▶ Task: Return every line of the data that contains the string "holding".

▶ The data:
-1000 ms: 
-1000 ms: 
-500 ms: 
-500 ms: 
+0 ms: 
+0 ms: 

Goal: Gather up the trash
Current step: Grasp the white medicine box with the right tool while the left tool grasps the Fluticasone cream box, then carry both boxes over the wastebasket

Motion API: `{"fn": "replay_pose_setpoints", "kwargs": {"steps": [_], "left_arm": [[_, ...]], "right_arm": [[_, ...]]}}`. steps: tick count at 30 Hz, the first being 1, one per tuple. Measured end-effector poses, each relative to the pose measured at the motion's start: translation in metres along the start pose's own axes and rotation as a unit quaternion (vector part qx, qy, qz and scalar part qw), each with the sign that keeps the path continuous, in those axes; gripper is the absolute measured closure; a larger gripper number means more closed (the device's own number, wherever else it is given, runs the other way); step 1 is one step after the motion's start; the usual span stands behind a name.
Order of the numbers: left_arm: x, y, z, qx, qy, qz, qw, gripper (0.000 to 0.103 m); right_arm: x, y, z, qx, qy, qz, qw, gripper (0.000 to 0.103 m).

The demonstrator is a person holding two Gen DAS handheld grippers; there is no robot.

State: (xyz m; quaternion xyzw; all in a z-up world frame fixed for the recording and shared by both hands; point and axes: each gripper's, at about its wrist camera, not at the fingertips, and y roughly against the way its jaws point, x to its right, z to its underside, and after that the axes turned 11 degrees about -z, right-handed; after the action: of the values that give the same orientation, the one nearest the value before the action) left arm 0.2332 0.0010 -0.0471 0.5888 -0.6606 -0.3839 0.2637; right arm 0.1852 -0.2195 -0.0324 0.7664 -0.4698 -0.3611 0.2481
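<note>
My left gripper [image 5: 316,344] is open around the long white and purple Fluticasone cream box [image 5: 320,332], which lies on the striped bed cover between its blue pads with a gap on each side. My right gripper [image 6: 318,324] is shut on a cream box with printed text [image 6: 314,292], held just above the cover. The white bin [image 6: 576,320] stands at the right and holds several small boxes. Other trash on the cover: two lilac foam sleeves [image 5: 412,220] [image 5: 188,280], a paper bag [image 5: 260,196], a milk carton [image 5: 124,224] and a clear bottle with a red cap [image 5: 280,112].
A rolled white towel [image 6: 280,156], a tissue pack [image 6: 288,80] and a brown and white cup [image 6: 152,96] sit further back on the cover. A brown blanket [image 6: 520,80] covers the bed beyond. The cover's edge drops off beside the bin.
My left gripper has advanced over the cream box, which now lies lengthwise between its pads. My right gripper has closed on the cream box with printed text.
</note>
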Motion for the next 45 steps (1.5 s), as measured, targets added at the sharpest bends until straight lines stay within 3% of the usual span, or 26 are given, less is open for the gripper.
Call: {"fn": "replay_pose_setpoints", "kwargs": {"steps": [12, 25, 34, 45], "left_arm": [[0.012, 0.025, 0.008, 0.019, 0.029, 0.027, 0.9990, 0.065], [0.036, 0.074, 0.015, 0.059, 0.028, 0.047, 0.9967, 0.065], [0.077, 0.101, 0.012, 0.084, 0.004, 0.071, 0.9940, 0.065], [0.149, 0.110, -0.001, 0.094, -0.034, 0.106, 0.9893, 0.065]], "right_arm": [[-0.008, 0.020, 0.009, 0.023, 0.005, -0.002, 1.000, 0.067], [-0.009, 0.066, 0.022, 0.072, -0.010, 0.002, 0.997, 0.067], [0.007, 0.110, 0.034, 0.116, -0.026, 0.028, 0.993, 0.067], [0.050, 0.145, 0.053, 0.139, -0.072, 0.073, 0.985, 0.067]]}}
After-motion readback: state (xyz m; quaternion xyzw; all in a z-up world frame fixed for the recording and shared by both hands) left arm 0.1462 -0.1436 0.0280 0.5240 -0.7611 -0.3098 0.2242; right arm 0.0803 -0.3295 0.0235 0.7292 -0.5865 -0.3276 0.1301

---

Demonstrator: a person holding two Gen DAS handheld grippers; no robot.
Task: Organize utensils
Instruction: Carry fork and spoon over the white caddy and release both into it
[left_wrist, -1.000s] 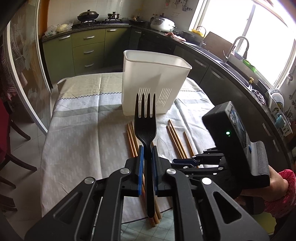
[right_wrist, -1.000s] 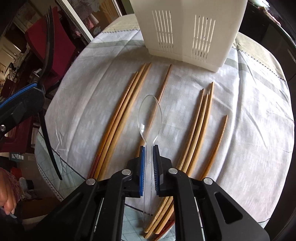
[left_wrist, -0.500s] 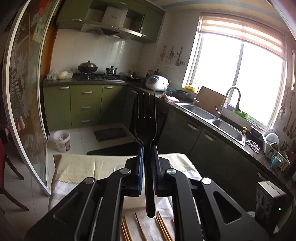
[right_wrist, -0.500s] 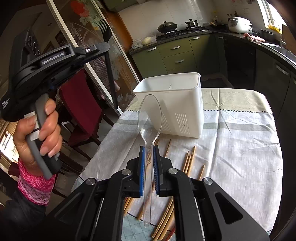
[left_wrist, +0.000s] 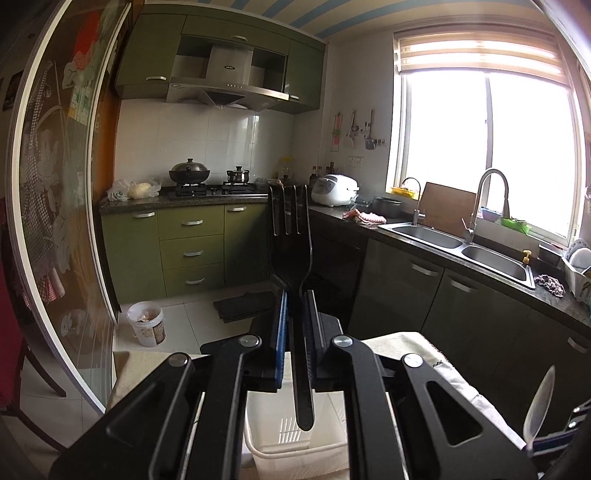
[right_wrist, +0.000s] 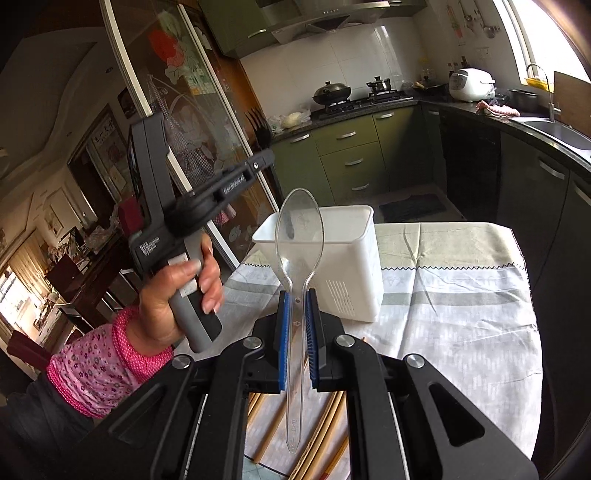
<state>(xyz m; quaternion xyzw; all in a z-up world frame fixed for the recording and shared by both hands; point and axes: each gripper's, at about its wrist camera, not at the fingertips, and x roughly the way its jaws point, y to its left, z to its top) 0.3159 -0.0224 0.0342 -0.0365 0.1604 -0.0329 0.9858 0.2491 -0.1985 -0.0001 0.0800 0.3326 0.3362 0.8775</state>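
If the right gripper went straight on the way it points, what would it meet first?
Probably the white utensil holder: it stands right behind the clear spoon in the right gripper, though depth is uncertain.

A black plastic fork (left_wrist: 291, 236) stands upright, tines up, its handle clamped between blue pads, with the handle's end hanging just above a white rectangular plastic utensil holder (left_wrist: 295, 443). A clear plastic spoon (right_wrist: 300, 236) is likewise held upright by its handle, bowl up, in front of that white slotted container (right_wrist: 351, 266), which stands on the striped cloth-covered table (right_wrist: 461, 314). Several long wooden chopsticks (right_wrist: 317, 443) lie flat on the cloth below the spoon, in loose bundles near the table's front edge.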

▶ Exercise output:
The demonstrator is a person holding two Gen DAS handheld grippers; there is no robot.
Demonstrator: a person holding two Gen DAS handheld grippers; no robot.

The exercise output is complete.